╭──
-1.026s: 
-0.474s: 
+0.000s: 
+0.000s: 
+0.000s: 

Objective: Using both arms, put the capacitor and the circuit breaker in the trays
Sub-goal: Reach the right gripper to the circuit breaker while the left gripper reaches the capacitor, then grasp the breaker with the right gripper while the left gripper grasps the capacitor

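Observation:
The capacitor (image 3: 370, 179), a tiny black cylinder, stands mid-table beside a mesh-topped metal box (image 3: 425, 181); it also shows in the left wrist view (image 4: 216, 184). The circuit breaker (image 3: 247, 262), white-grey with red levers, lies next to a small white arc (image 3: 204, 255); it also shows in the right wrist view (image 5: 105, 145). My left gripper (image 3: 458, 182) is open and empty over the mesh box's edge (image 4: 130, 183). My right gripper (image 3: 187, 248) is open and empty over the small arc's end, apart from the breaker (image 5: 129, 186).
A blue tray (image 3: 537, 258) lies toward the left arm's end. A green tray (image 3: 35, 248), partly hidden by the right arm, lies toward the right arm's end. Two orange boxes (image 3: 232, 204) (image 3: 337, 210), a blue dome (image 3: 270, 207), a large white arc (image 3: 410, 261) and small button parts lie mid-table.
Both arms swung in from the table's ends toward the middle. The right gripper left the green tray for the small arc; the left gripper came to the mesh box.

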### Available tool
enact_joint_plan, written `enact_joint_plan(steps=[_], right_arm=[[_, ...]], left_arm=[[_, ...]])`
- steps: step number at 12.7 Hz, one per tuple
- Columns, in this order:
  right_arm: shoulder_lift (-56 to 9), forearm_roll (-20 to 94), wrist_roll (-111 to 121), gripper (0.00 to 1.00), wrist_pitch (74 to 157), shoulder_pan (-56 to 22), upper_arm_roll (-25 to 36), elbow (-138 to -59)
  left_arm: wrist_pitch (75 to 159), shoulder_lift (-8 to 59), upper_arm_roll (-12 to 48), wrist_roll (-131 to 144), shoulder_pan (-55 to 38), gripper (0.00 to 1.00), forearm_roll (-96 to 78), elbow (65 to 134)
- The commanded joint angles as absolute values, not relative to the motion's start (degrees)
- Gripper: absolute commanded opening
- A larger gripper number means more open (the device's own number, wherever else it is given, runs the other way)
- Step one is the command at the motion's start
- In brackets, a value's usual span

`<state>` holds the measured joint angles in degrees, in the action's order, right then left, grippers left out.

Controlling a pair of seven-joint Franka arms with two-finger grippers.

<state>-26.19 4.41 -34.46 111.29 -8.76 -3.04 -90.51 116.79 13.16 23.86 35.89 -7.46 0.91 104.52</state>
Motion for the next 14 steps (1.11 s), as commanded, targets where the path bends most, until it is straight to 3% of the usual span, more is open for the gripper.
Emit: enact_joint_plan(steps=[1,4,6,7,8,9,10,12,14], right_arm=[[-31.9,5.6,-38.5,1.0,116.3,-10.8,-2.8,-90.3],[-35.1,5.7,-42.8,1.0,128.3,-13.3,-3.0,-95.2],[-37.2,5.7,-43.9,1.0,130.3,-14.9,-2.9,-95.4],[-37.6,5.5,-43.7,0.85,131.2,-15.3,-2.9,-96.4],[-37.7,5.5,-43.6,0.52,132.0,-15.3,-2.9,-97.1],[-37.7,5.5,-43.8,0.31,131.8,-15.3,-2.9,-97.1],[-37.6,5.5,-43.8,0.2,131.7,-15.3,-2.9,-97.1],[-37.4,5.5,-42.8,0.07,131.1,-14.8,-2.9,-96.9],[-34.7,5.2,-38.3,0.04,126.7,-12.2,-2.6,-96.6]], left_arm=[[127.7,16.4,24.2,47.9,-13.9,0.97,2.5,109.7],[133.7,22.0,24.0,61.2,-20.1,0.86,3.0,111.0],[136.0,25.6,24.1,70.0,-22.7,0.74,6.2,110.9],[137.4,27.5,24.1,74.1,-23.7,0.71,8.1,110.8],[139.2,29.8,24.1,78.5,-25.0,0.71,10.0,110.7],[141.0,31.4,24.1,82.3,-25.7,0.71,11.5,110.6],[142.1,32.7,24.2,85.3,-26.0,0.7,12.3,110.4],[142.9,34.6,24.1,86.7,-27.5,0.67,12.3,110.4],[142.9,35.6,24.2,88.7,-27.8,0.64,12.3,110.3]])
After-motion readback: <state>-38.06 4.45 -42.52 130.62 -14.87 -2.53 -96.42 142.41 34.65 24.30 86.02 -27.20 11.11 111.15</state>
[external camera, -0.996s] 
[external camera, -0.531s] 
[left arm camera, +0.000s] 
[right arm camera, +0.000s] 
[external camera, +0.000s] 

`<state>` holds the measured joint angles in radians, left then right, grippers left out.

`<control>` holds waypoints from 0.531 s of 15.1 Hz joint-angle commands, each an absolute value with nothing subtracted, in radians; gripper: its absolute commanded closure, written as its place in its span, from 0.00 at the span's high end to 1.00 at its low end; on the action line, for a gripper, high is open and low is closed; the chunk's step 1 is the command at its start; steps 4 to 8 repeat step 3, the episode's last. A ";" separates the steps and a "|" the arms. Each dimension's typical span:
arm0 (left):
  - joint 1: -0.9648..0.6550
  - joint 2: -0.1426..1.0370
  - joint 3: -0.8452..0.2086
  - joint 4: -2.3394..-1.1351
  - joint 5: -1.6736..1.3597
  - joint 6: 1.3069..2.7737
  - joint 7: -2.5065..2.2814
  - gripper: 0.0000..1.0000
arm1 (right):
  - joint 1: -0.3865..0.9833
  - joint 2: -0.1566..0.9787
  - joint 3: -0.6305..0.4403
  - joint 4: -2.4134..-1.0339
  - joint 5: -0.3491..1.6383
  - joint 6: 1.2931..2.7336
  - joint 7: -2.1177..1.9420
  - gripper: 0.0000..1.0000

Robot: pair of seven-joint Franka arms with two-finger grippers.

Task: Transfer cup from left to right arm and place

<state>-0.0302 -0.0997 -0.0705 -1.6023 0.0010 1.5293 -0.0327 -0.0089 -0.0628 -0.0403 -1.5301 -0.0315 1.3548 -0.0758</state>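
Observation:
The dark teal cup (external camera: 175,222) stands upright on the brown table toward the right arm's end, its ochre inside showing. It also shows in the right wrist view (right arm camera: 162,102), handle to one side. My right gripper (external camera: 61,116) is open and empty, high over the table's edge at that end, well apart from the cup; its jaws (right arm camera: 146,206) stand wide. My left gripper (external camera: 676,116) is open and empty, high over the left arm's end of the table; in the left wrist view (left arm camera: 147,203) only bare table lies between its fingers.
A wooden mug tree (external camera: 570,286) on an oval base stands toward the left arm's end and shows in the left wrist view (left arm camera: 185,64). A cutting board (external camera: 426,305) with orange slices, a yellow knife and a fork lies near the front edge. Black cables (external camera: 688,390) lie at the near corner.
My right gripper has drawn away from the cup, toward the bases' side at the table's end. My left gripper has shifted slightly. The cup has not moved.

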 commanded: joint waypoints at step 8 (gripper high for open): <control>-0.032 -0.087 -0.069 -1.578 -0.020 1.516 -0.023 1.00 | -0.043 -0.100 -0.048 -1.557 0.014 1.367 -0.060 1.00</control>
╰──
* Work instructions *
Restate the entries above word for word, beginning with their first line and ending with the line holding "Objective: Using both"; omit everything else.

* Task response *
-1.026s: 
-0.474s: 
+0.000s: 
+0.000s: 
+0.000s: 

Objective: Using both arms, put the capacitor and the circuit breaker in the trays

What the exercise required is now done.